A data quality assessment plugin tool for QGIS. Fully automated anomaly or outlier detection over all properties of your data.
Currently supports basically any QGIS data type, but some data is ignored:
Type | Mapping |
---|---|
Feature Id | Ignored |
Text | One-hot |
Int32 | Float |
Int64 | Float |
Decimal | Float |
Date | Seconds since 1970 |
DateTime | Seconds since 1970 |
Boolean | 0. or 1. |
Binary | Ignored |
Note that each unique text value is assigned to its own attribute. This is because one-hot vectors are the conventional method for dealing with class-like data. If the text in your data is unique for each record, you'd better keep it out of the model builder, otherwise the expansion of the data will probably not result in a good data mapping.

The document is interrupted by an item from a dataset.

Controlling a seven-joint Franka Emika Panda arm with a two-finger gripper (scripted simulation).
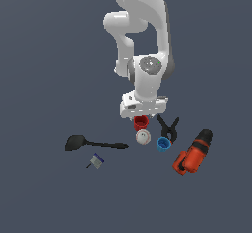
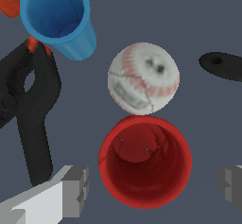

This repo uses a combination of pipenv (unit testing) and Docker (integration testing) setups in order to develop and test. Use the following to set up an isolated virtual environment for development:
pipenv install --dev --deploy --site-packages --python=<path/to/your/QGIS/python/version>
In order to obtain the path to your QGIS python interpreter, start QGIS, pres Ctrl-alt-P to start a python interpreter window and enter import sys; sys.executable
If you get something like
ImportError: /lib/x86_64-linux-gnu/libQt5DBus.so.5: undefined symbol: _ZN14QMetaCallEventC2EttPFvP7QObjectN11QMetaObject4CallEiPPvEPKS0_iiPiS5_P10QSemaphore, version Qt_5_PRIVATE_API
your pipenv environment wasn't initialized properly with qgis components. Follow the instructions from the local install setup using pipenv.